2024年11月21日(木)

田部康喜のTV読本

2013年6月26日

事件の真相解明を、いたずらに急がない

 高村薫はいう。

 「どうして同じ日本人の女性である彼女が、このような犯罪を犯したのか」

 「わたしたちの社会がこうした犯罪を内包しながら回っていることを知る必要がある」

 取材班と高村は、角田・元被告が自殺する前に、おなじ留置場の部屋にいた女性の証言に行きつく。「おかしい、おかしい」と元被告が最後にいっていたというのである。

 この女性は証言する。

 「彼女は留置場で最初は、家族の自慢をしていました。事件後、その家族が疑似家族であることを知りました。彼女が自殺したのは、疑似家族が犯罪を証言して、裏切られたと感じたのではないでしょうか。
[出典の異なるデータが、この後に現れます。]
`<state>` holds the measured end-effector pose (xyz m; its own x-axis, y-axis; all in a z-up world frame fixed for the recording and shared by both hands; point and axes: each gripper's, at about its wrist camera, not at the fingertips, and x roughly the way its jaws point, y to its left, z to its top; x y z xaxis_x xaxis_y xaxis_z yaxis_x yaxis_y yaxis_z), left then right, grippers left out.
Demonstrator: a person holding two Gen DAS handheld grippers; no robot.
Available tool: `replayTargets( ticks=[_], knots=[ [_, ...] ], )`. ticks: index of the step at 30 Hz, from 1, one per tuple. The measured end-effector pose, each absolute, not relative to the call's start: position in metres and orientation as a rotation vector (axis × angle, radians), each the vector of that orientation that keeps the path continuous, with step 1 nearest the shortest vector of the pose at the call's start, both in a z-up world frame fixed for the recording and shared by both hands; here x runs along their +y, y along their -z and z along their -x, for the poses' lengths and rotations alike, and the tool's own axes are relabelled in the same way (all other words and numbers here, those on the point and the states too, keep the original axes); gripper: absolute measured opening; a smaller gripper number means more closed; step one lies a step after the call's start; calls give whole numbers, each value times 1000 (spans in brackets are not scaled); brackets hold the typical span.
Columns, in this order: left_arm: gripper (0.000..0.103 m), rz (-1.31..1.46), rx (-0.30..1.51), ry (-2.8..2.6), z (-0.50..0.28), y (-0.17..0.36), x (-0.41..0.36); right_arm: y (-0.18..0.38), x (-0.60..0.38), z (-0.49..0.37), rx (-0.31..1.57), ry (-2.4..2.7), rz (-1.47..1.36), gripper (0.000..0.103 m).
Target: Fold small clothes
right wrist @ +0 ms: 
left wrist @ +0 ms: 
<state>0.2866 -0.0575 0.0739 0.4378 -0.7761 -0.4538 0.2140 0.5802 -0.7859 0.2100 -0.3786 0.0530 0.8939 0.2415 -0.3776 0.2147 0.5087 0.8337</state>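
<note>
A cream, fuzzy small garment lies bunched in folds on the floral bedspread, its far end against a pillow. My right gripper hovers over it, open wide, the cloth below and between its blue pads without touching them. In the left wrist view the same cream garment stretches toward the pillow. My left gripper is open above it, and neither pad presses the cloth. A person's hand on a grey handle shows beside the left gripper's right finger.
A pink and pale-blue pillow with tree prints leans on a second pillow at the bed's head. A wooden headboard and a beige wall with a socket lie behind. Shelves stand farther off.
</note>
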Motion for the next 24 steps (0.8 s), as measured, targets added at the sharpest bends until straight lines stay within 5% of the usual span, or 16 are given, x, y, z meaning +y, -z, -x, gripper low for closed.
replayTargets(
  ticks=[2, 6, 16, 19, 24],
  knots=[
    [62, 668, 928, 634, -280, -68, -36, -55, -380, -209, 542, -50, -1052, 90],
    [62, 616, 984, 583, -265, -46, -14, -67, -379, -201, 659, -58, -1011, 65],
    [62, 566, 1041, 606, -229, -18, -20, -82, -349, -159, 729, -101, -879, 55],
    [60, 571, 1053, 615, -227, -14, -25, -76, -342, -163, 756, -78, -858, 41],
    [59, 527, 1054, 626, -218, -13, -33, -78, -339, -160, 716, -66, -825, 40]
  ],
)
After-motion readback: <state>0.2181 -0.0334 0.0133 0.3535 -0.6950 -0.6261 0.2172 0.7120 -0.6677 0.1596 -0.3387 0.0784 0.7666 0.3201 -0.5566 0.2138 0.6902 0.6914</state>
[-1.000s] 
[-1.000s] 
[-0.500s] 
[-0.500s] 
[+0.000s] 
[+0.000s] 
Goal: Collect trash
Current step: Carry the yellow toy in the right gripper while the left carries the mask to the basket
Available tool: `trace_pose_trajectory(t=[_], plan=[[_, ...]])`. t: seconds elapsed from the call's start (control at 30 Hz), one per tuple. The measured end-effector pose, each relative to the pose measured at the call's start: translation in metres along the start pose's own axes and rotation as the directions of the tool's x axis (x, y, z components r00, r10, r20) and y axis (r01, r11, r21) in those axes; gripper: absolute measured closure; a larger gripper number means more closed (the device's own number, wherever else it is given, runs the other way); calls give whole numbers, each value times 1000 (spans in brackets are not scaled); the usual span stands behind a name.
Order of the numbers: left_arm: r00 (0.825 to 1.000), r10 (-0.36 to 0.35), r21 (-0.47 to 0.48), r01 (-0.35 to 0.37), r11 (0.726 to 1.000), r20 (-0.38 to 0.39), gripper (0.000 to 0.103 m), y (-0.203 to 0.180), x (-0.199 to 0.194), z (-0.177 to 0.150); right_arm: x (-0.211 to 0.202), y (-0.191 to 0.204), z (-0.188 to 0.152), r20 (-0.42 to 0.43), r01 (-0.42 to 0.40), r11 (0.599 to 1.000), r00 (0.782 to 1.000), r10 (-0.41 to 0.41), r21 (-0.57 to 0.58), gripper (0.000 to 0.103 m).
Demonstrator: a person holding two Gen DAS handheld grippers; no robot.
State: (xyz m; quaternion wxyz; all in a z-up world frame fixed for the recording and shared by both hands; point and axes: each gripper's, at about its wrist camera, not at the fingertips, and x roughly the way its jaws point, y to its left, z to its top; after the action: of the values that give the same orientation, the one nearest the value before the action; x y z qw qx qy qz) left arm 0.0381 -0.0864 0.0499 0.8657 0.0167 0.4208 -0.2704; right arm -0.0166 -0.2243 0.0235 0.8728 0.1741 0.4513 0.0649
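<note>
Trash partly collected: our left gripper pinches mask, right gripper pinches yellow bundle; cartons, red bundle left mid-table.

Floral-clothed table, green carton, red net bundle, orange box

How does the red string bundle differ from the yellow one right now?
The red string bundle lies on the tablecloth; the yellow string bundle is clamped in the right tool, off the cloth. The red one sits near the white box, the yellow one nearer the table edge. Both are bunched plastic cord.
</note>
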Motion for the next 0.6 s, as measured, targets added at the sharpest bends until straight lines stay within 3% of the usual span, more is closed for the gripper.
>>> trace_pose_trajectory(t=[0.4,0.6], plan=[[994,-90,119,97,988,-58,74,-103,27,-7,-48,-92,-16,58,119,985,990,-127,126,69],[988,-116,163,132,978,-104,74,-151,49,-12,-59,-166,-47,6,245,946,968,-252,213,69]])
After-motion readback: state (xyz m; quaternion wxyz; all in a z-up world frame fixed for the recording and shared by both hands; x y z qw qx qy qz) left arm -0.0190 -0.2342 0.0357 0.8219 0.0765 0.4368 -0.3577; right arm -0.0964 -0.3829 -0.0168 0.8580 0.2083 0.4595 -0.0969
それで『おかしい、おかしい』というようになったと思います」

 今回のfile.03は、事件の真相を解明することを、いたずらに急がない。角田・元被告がスナックを経営していた場所や、新たに事実を掘り起こしたふたつの家族が住んでいた部屋などを、高村が訪れる。語り部のような高村の存在が、番組の通奏低音となって、日本社会のありようについて、視聴者がおのずと考えさせられる。

 調査報道の王道である、足を使った取材陣に敬意を払うと同時に、在阪の作家・高村が番組の制作に加わっていることの重みを思う。